STAFF REPORTER

PALMA
EVERY year 750 people in Majorca are diagnosed as having a carcinoma, a type of skin cancer, giving the island one of the highest rates in the world. At the same time, 30 people each year are diagnosed of having the more deadly melanoma.

That's why at the start of the summer and with Majorcans looking forward to getting on to the beaches, the President of Balearics against Cancer, Teresa Martorell, has urged people to use adequate protection against the harmful rays of the sun. Martorell said that one in every 100 children would develop a malignant melanoma as an adult, 30 percent of which would appear in adults younger that 40. There are currently about 3 to 4 cases a year per 100'000 inhabitants of Majorca. Every year, five men and four womem on the island dies from this type of cancer. This figure, however, is relatively low compared with Australia (30 cases per 100'000 inhabitants) or Norway (15 cases per 100'000 inhabitants).

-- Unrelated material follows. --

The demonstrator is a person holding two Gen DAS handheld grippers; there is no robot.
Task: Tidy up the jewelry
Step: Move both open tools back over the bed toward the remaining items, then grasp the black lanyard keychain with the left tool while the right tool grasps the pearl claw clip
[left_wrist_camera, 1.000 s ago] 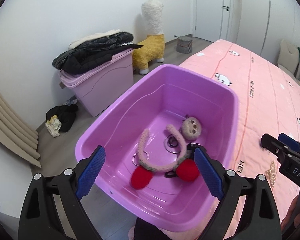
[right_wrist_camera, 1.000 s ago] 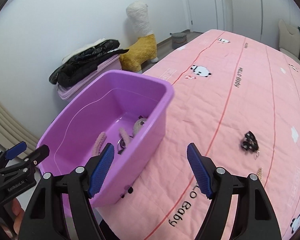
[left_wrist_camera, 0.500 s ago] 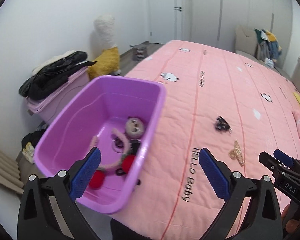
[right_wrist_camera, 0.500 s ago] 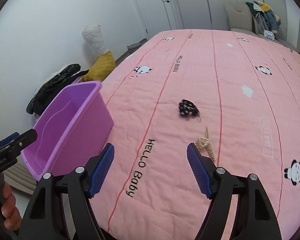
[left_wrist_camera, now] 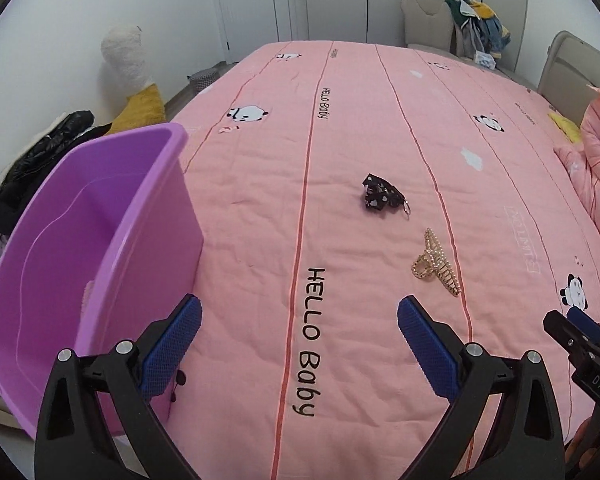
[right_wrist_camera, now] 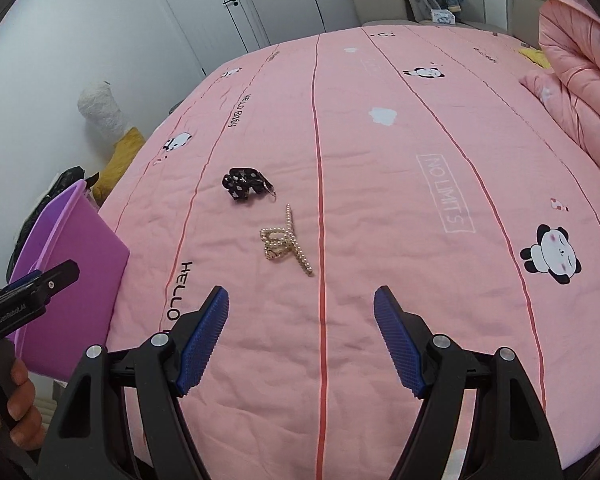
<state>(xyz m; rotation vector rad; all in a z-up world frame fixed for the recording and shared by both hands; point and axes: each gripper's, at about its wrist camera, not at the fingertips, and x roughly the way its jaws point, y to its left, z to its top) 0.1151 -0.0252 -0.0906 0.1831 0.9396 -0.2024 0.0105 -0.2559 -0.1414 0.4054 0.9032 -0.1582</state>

This type of cancer tends to present itself in people, such as tourists, that expose themselves to short but very intense periods in the sun.
The cases of carcinomas and melanomas are growing, according to Martorell, who said that, “27.3 percent of the young people in the Balearics did not use any form of sun protection, when 68 percent of this sector of population went to the beach or the pool two or three times a week.”

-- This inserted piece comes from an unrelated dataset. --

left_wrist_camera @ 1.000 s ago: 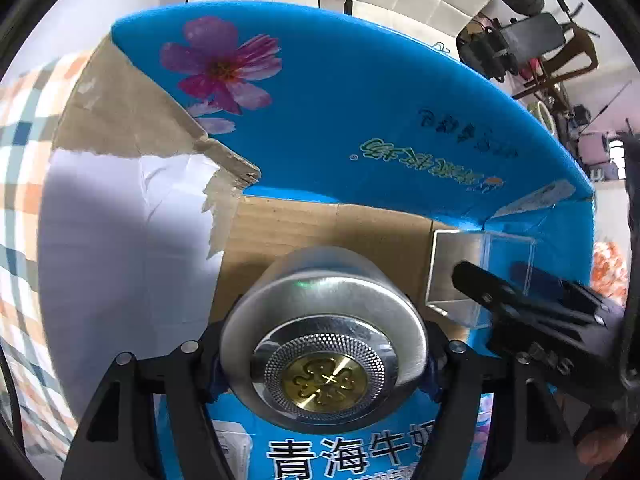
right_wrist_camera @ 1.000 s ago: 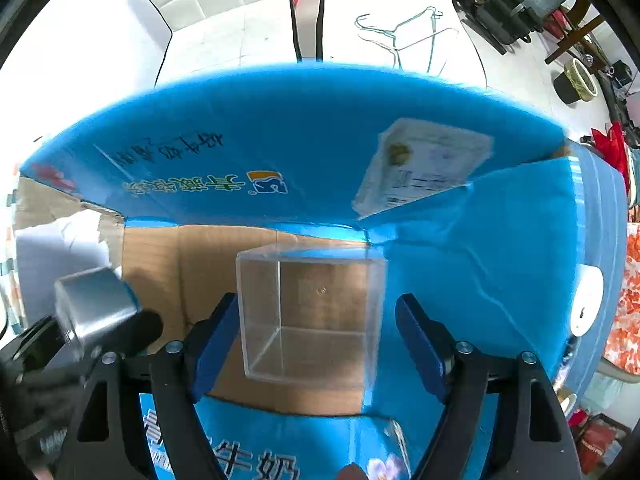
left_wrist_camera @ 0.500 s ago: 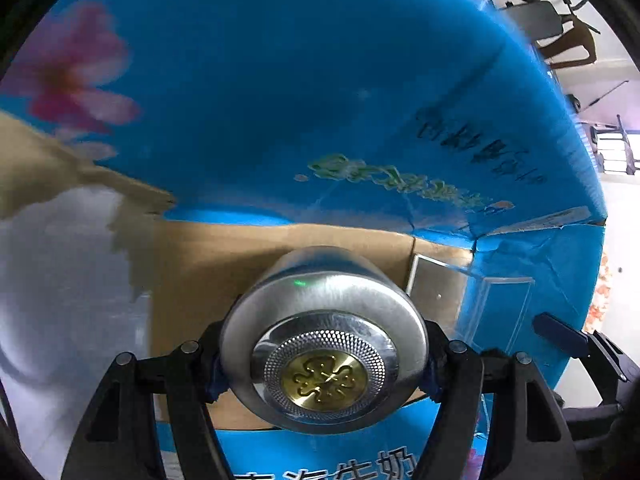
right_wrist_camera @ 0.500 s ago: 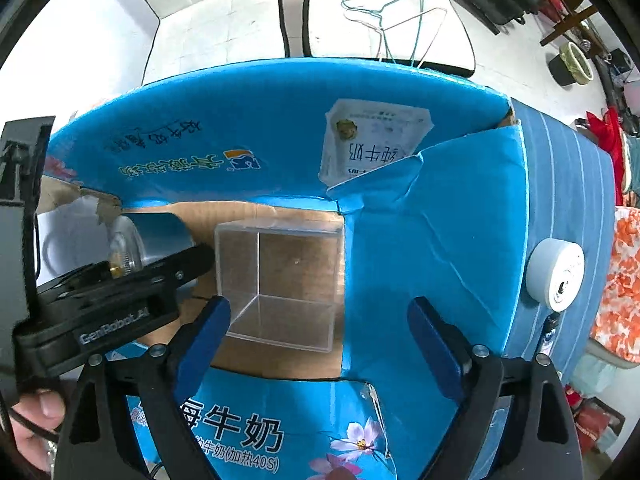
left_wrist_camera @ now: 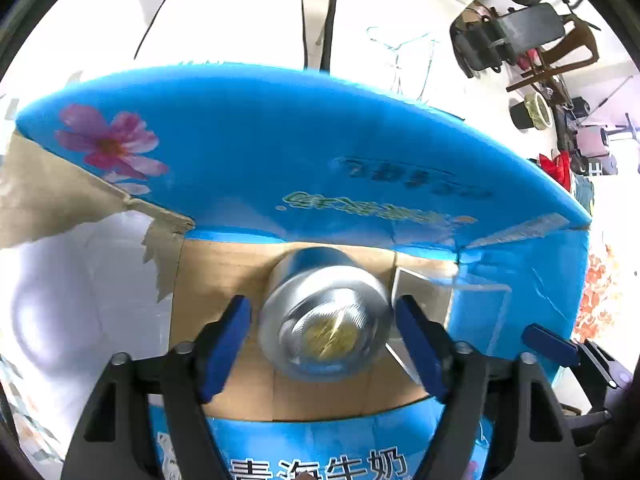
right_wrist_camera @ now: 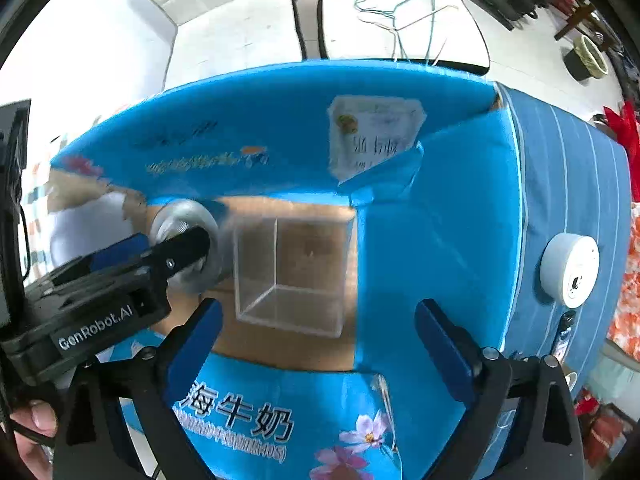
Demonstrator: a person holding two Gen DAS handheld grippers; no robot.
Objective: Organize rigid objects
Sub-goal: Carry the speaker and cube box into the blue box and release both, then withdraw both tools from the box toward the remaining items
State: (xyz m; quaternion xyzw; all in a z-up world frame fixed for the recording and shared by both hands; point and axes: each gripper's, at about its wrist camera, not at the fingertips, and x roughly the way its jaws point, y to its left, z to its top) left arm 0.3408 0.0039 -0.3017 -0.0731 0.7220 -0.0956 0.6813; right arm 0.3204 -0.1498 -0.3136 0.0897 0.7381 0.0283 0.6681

The following are the guidelines recommended for staying safe in the sun:
1. Avoid the sun between 12pm and 4pm.
2. Use a suitably high factor sun protection lotion for your type of skin.
3. Apply lotion half an hour before going into the sun and reapply every two hours.
4. Wear sun glasses, hat and lip protection.
5. Use protection even on cloudy days.
6. Children, the elderly and pregnant women should take special care.